Assim, os relatos C4-SIC-E8, C1-PS-E1 e C5-PDA-E10 evidenciam o fenômeno da confiança como um processo que vai se construindo ao longo do tempo e mudando o modo de interação entre os parceiros. Atualmente, BNDES e Petrobras continuam utilizando formulários para atender à Lei de Acesso à Informação em detrimento do uso do Sistema e-SIC. O entrevistado C4-SIC-E8 expressou esta resistência da seguinte forma:

“A maior resistência que eu tive foi da Petrobras, maior resistência, a Petrobras mesmo com decreto, e-Sic implantado ela não quis aderir ao e-Sic porque ela tinha sistema próprio, isso talvez explica um pouco o que está acontecendo agora [referindo-se ao

escândalo revelado pela Operação Lava-Jato] (...) chegou a se levar o problema para a

Presidência da República que a Petrobras não queria entrar no e-Sic.” (...)
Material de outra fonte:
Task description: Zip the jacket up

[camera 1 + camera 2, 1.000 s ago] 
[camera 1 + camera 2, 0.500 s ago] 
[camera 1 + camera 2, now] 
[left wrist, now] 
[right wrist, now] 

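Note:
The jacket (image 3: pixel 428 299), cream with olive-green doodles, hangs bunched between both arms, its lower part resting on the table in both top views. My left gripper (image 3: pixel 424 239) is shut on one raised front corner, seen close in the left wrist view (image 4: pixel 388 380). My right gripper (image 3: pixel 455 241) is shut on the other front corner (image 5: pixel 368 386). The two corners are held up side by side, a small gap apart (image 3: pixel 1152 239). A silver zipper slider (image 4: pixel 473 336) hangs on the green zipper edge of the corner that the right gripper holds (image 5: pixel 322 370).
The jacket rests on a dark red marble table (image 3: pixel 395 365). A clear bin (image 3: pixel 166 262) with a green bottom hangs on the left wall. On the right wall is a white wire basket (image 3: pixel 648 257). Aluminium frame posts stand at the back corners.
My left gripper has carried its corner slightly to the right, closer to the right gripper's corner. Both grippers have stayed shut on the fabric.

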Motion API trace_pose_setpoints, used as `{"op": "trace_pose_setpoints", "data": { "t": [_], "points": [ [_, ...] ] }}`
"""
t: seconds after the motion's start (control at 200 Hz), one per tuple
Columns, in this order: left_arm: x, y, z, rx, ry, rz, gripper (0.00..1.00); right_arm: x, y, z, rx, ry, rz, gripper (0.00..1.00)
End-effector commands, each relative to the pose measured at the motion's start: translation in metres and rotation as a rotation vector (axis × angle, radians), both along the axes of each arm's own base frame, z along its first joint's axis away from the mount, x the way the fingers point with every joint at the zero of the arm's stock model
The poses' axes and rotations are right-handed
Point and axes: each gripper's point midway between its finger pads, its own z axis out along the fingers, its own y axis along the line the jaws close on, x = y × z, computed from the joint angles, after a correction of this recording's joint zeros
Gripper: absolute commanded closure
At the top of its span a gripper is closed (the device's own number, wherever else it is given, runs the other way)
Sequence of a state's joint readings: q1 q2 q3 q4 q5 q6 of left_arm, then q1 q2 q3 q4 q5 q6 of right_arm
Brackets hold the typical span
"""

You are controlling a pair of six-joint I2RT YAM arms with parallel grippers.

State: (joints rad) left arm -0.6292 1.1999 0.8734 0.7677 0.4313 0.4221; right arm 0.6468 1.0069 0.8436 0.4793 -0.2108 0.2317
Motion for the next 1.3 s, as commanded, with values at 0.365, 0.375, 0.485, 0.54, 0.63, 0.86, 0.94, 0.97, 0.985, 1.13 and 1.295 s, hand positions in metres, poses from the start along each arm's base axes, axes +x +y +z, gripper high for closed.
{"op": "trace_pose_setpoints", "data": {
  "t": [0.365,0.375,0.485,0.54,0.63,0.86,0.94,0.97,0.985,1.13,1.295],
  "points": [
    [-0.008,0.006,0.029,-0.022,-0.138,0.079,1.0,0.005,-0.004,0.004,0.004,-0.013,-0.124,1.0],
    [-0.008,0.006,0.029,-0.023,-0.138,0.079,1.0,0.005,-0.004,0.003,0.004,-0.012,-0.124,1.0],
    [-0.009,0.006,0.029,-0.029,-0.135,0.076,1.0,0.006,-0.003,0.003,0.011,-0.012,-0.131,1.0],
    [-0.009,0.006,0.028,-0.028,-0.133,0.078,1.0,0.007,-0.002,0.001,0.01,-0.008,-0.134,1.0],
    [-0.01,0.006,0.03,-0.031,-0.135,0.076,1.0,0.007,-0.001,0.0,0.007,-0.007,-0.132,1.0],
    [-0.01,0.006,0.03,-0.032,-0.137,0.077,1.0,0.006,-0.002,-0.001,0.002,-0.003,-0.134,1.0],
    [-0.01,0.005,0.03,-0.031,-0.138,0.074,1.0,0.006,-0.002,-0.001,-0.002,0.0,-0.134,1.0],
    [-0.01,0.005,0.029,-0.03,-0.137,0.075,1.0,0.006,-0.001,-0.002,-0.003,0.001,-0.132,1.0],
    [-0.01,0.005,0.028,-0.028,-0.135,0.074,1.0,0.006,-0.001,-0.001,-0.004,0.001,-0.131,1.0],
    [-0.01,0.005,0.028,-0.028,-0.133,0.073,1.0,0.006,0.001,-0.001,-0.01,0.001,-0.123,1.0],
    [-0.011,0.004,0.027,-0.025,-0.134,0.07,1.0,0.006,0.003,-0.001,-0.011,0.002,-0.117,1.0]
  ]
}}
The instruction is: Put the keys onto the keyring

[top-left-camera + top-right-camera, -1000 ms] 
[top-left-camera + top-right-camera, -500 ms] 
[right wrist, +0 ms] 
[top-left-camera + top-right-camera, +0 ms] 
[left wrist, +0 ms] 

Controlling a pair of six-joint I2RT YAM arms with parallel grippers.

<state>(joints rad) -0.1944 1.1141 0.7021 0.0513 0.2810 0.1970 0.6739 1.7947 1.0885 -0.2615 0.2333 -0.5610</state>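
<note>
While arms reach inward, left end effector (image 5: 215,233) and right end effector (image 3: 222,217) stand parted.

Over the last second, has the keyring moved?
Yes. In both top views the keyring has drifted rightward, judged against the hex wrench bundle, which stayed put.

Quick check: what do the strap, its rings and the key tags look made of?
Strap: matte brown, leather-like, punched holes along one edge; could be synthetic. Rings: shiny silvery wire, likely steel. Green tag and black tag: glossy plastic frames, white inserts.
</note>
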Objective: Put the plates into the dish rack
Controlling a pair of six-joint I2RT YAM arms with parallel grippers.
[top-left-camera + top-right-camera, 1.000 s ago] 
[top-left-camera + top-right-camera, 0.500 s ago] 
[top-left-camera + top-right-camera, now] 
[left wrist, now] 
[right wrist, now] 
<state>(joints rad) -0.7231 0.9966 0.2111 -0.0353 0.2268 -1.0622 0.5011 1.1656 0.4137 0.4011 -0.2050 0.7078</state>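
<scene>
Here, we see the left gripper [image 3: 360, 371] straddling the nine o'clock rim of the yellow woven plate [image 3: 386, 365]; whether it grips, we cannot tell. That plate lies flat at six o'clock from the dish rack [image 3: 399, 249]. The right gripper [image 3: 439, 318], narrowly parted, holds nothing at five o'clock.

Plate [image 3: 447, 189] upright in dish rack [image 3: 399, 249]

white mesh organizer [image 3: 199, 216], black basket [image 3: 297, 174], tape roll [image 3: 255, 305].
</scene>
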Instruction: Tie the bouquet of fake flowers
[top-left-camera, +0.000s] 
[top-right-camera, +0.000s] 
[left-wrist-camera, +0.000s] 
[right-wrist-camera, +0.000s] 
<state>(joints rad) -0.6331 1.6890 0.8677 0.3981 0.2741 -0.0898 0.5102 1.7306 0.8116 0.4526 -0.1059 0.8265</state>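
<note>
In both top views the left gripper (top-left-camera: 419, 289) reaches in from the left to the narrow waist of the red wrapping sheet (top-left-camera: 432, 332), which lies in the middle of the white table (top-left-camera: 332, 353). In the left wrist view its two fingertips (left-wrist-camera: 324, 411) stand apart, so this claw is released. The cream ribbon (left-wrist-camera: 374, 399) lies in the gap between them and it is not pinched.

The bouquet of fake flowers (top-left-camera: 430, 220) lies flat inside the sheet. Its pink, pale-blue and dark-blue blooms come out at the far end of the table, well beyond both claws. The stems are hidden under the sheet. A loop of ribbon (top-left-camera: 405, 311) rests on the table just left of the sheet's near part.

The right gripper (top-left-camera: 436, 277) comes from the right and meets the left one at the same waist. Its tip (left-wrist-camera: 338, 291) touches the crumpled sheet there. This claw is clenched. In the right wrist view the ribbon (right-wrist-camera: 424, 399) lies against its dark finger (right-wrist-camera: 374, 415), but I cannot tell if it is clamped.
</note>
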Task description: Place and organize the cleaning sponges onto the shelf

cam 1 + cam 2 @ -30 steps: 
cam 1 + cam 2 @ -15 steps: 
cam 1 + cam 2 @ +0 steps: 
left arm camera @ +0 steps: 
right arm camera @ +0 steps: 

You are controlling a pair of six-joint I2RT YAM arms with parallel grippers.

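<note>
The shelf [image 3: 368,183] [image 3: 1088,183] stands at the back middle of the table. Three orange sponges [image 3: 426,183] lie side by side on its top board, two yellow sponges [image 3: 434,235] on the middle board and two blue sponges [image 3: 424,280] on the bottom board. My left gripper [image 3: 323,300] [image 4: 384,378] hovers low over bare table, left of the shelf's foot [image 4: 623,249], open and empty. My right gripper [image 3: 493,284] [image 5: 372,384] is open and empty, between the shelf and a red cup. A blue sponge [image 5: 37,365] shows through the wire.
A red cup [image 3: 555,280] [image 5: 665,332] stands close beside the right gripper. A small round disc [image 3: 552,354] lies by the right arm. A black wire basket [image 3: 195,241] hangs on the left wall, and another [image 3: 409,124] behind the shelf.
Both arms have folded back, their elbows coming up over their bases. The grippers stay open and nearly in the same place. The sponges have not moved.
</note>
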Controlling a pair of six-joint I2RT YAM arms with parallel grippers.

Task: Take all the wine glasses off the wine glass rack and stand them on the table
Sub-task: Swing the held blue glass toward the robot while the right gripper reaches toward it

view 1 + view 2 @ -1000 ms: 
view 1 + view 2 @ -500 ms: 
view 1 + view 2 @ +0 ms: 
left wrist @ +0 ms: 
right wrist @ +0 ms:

“Na verdade o que a Petrobras não queria era isso, mas hoje a gente percebe claramente que ela não queria que os outros tivessem acesso aos pedidos de acesso feito a ela e as respostas que ela dava.”

Por outro lado, para o convencimento de aderir à política de Dados Abertos, o relato C5-PDA- E9 reforça a indicação de que trata-se de um processo e que o tempo é necessário para o desenvolvimento e aceitação da experiência/inovação:

“A gente já foi ao longo dos anos a dezenas de órgãos para ajudar reforçar a motivação, a questão da política de Dados Abertos tanto a parte de implementação de projetos de dados de como conduzir esse processo, tanto da parte de gestão quanto da parte técnica”

Nessa linha, a inclusão de atores desde o início do processo é vista como condição facilitadora para a apropriação da visão dos processos. Sendo assim, a participação dos atores desde o início da experiência permite que ocorra a apropriação da proposta, aumentando as chances de institucionalização da experiência.